(Collected data entries)
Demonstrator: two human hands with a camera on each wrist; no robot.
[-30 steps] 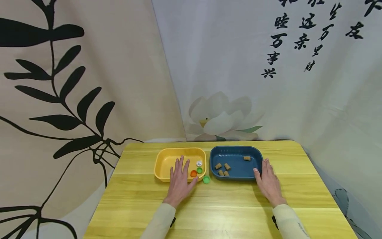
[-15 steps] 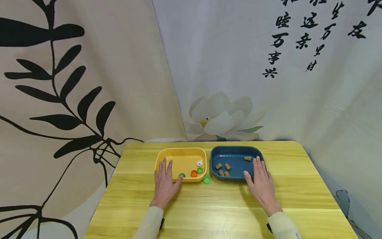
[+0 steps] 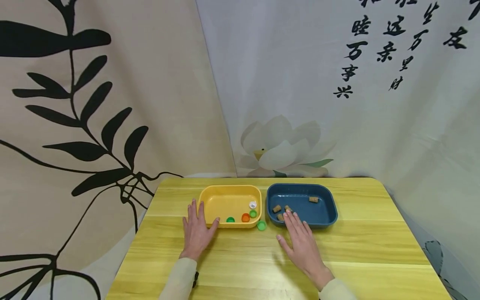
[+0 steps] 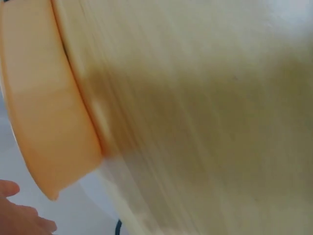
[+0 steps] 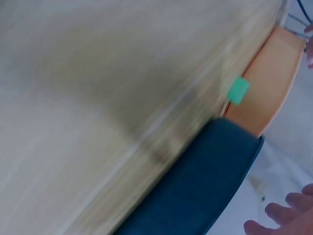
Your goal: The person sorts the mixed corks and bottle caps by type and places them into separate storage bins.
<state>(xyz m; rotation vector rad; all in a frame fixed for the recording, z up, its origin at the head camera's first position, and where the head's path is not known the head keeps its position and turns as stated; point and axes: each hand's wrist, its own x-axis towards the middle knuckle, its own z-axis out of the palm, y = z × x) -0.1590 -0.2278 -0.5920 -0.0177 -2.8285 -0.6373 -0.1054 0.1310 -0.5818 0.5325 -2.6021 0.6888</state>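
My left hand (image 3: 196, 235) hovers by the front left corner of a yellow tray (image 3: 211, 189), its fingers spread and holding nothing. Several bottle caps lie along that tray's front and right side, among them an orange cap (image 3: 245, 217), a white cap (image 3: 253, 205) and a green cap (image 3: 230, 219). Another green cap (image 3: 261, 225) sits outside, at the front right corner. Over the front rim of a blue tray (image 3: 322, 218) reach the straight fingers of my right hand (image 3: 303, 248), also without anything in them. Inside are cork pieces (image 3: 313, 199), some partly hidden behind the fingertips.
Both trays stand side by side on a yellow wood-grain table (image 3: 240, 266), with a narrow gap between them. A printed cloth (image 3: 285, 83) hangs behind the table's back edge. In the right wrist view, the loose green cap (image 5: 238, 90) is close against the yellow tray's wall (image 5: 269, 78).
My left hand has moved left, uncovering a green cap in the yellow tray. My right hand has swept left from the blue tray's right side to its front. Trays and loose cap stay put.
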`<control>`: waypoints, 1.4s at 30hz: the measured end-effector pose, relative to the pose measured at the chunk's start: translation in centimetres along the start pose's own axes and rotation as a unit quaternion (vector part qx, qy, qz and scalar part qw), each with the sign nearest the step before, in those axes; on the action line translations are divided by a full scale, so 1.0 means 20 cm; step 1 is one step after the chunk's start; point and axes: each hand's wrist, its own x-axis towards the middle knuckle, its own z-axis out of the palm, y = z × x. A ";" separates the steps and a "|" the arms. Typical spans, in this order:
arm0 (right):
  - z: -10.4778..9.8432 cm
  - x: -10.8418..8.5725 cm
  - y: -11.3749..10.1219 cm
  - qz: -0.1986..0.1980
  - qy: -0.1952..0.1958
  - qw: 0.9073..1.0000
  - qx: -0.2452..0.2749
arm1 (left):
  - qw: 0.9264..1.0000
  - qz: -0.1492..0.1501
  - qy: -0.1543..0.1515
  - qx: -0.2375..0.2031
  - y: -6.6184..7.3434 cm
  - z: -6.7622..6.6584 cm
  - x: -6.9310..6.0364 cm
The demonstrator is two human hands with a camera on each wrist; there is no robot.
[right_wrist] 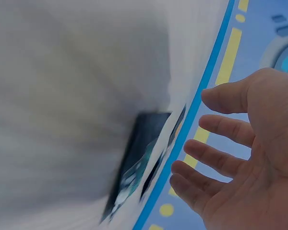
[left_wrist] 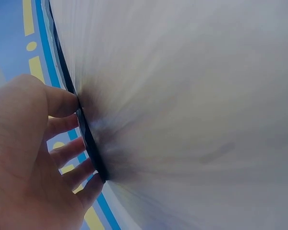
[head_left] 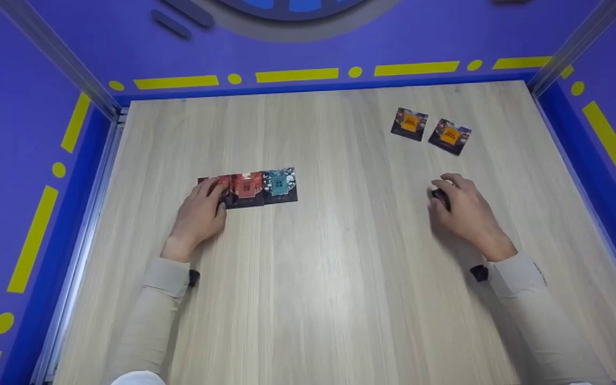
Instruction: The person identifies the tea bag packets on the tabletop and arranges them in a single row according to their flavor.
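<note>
The uncovered red packet (head_left: 247, 188) and teal packet (head_left: 279, 185) turn black along the bottom, the teal flecked with white; two dark, speckled packets (head_left: 409, 123) bear orange panels. The counter (head_left: 335, 294) is pale, streaked wood; violet-blue walls (head_left: 420, 48) carry yellow dashes and dots; the sleeves (head_left: 145, 321) are beige.

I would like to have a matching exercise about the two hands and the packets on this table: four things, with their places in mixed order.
Things:
1. Left hand
2. Right hand
3. Teal packet in the row
4. Orange-labelled packets

Places:
A. Right end of the row of three
B. At the leftmost packet of the row
C. Near the table's far edge, toward the right
D. At a dark packet outside the row

Pairs: 1-B, 2-D, 3-A, 4-C
</note>
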 end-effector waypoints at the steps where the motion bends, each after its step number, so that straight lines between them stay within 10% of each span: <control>1: 0.00 -0.01 0.01 0.008 0.001 1.000 0.002 | 1.000 -0.001 0.000 -0.001 0.00 0.00 0.00; 14: -0.01 -0.08 0.09 0.076 0.030 0.997 0.010 | 1.000 0.003 -0.006 0.004 0.01 -0.02 0.02; 42: 0.05 -0.03 0.05 0.073 -0.020 0.997 0.012 | 1.000 0.004 -0.006 0.009 0.01 -0.01 0.00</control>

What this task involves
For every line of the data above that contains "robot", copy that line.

Result for this exercise
Demonstrator: two human hands with a camera on each wrist; no robot.
The demonstrator is two human hands with a camera on each wrist; there is no robot.

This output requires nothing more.